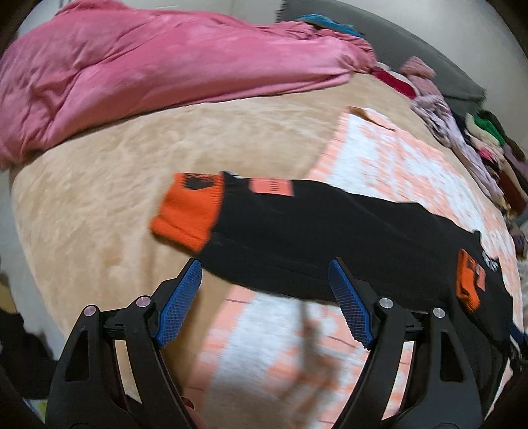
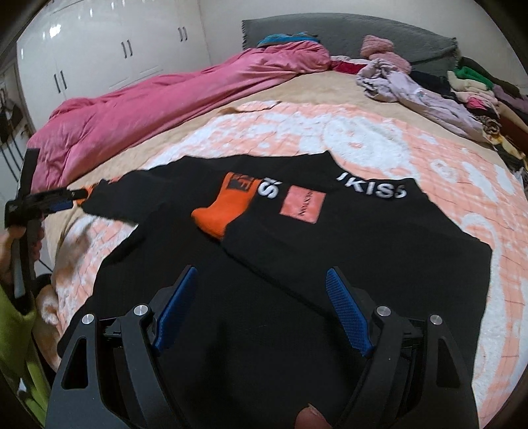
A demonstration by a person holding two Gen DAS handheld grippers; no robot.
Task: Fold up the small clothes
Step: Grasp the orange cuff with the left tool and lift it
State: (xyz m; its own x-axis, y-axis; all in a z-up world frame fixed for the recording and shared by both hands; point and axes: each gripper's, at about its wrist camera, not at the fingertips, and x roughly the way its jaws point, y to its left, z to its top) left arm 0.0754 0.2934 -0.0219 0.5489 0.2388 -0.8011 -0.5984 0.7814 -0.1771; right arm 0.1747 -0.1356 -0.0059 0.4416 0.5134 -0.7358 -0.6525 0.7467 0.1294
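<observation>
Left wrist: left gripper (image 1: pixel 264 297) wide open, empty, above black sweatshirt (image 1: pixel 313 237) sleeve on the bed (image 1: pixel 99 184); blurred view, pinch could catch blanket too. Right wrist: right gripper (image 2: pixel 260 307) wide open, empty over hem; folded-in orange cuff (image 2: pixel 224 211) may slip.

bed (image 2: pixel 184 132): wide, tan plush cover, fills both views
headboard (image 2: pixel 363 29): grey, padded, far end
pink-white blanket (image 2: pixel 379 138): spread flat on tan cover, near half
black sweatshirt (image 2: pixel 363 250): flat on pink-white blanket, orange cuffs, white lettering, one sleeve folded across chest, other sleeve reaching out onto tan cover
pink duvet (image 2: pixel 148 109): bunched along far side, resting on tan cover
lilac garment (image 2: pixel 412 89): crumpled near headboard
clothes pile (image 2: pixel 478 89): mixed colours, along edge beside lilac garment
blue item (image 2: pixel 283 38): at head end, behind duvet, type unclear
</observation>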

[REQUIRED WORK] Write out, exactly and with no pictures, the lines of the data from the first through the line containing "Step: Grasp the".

[ANSWER TO THIS TASK]
A demonstration by a person holding two Gen DAS handheld grippers; no robot.
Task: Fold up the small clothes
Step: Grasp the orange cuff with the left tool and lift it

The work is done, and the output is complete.